Danke erstmal für eure Hilfe  :Smile: 

@himpierre: 

Ich baue meinen Kernel immer in folgender Weise:

 *Quote:*   

> 
> 
> cd /usr/src/linux
> 
> make mrproper
> ...

 

Danach kopiere ich noch meinen neu gebauten Kernel in die Datei des alten Kernels, dann muss ich die grub.conf nicht anpassen.

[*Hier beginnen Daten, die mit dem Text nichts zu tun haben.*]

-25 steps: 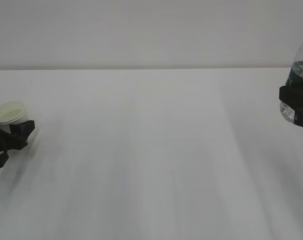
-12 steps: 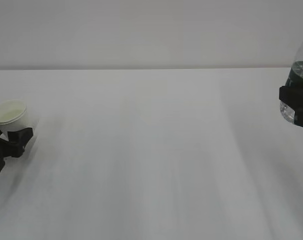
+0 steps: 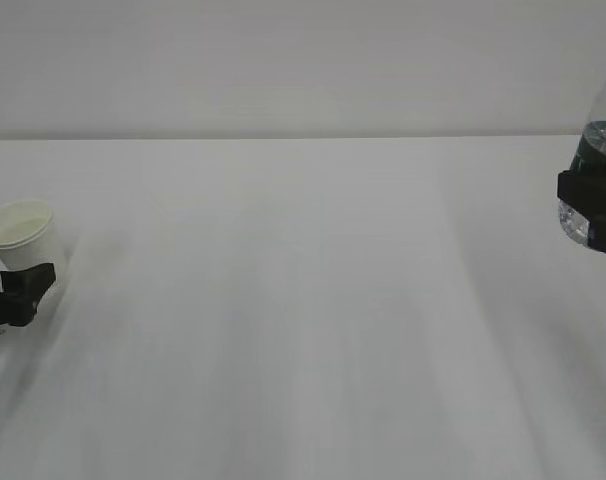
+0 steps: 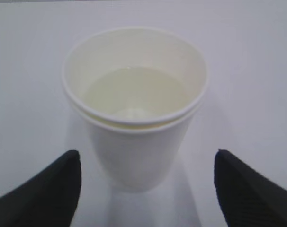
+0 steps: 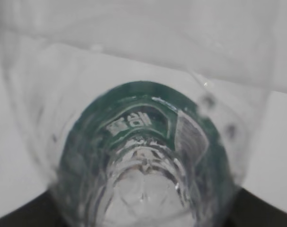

Danach reboote ich dann auch.

@Rene-dev

Boot-Partition ist auf jeden Fall gemountet, aber da ich ja jetzt dauernd den 2.6.25-Kernel dauernd neu konfiguriere, kann ich nicht genau sagen, ob er wirklich den neuen Kernel mountet, aber ich bekomme ja verschiedene Ausgaben bei dmesg, deshalb denke ich schon.

Mehrere Grub-Einträge habe ich nicht.

Hier noch die Ausgaben:

 *Quote:*   

> zcat /proc/config.gz | grep -i v4l
> 
> CONFIG_VIDEO_V4L2_COMMON=m
> 
> # CONFIG_VIDEO_V4L1 is not set
> ...

 

 *Quote:*   

> zcat /proc/config.gz | grep -i video
> 
> # CONFIG_IEEE1394_VIDEO1394 is not set
> 
> CONFIG_VIDEO_DEV=m
> ...

 

Also ich habe alles außer V4L2 aus dem Kernel entfernt, weil diese Module (z.B. V4l1) die uvcvideo-Fehlermeldungen verursacht haben. (Denke ich zumindest, weil sie nach dem Booten des neuen Kernels nicht mehr als Ausgabe von dmesg zu finden waren.)

----------

## malisha

Ich habe es nun endlich geschafft. Woran es im Endeffekt lag, kann ich nicht genau sagen, hab den Kernel neu kompiliert, die Treiber von Hand gelöscht und nochmal emergt und seltsamerweise hat es jetzt geklappt.

Danke an alle, die geholfen haben  :Smile: 

----------